The United States has flourished because of the natural geographic barriers bestowed on it by the Atlantic and Pacific Oceans. By 1945, the U.S. military reigned supreme worldwide. By 1991, the demise of the Soviet Union and of communism had solidified U.S. political and economic dominance. Lulled thereafter into a false sense of protracted national security, the American people and their government focused inward, oblivious to international realities. An arrogant and disconnected unipolar United States emerged. Our myopic leaders routinely ignored omnipresent geopolitical forces.
Horrifically, on 11 September 2001, our natural geographic advantages were no more.1 The United States became strategically weak almost overnight. The convoluted realm of Islamic geopolitics annihilated our geographic security. Old political alliances and international law cannot diminish such ominous geographic and demographic realities. Resolute and innovative military force is a must.
Irrefutably, the U.S. Navy is the preeminent sea power of all time. Global U.S. military dominance is uncontested today in large part because of our omnipresent naval might. The U.S. Navy is a first-class blue-water arsenal with supremacy over the air, surface, subsurface, and electromagnetic spectrum. The power of U.S. naval aviation, its surface and subsurface prowess, and expeditionary strike group domination cannot be duplicated by any nation or even alliance of nations. Most important, U.S. naval doctrine, strategy, and tactics have been validated in battle for more than 200 years. Given all this, the U.S. Navy’s domination is absolute for the foreseeable future.
The United States is a maritime nation. Unfortunately, our future adversaries are all continental. So now what?

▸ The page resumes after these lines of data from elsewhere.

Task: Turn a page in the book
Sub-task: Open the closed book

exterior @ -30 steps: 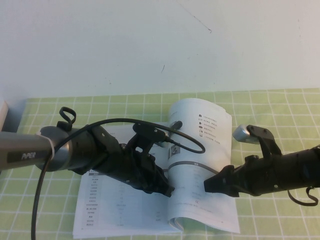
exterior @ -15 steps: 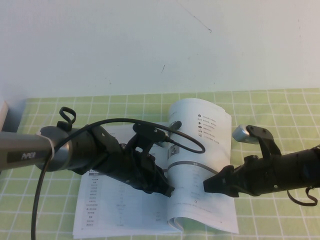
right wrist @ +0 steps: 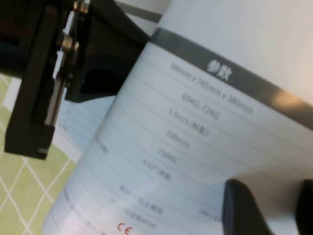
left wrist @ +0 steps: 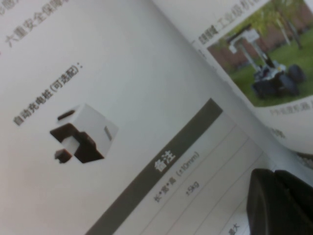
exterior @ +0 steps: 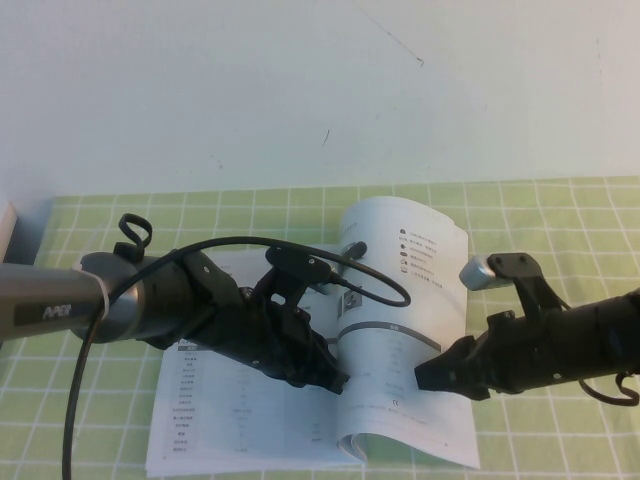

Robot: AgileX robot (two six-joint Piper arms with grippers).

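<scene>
The book (exterior: 250,430) lies open on the green checked mat. Its right-hand page (exterior: 420,250) bulges upward, and its spec table (right wrist: 195,122) fills the right wrist view. My left gripper (exterior: 335,380) rests shut on the left-hand sheet beside the spine, its black fingertips (left wrist: 266,196) pressed together against the paper. It also shows as a black body (right wrist: 54,73) past the page's edge. My right gripper (exterior: 425,378) sits on the bulging page from the right. Its two fingers (right wrist: 242,208) stand apart, with paper showing in the gap.
The green checked mat (exterior: 100,220) covers the table up to a white wall (exterior: 300,90). A pale object (exterior: 6,235) sits at the far left edge. A black cable (exterior: 370,275) loops over the left arm above the book.
My right arm has shifted slightly to the right and down, and the right-hand page has moved a little with it. The left arm has not moved.
</scene>
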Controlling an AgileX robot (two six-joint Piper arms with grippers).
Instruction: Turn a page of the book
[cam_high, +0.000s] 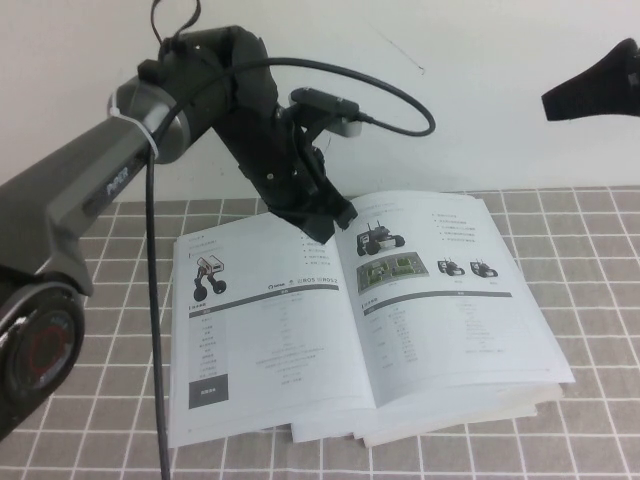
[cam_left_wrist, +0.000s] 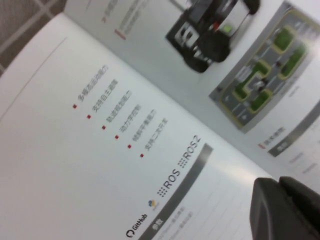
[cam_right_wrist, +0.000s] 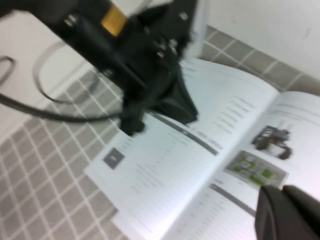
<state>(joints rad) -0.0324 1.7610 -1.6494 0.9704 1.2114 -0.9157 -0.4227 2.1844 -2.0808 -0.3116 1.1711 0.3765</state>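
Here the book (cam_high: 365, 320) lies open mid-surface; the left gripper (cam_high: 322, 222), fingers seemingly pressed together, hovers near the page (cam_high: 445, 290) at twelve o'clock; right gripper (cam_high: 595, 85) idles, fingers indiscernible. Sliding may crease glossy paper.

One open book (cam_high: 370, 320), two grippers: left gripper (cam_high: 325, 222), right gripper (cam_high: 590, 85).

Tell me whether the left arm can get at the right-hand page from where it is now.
Probably yes. The left gripper hovers over the book near its spine, and nothing lies on the page. The right gripper hangs high, off to the side, out of the way.
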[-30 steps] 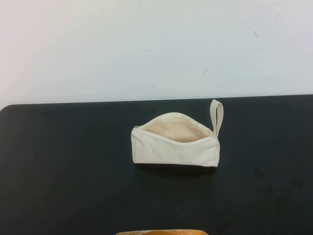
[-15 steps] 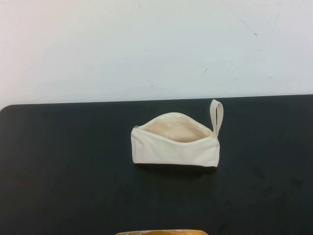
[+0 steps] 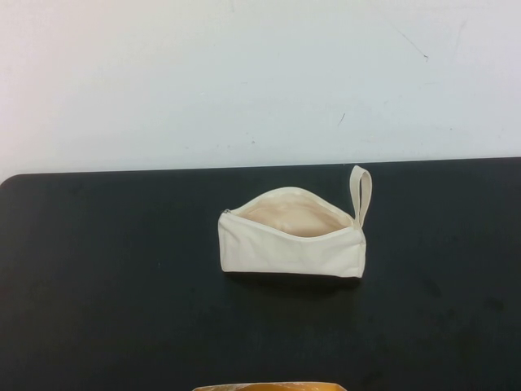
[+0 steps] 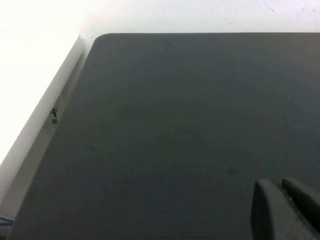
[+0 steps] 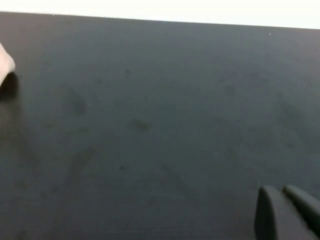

“Sea Power 21” is the U.S. Navy’s vision of the future, a supposed transformation expanding maritime strength in the joint arena. It is built on three central tenets: Sea Strike, Sea Shield, and Sea Basing. Such strategic thinking is consistent with Alfred Thayer Mahan’s dictum—“certain principles of naval strategy remain constant; nations ignore them at their own peril”—but it is hardly transformational, innovative, or overtly joint. It appears to be more of the same, with an end state of 375 ships whose main focus is the continuation of blue-water domination built around traditional carrier battle groups.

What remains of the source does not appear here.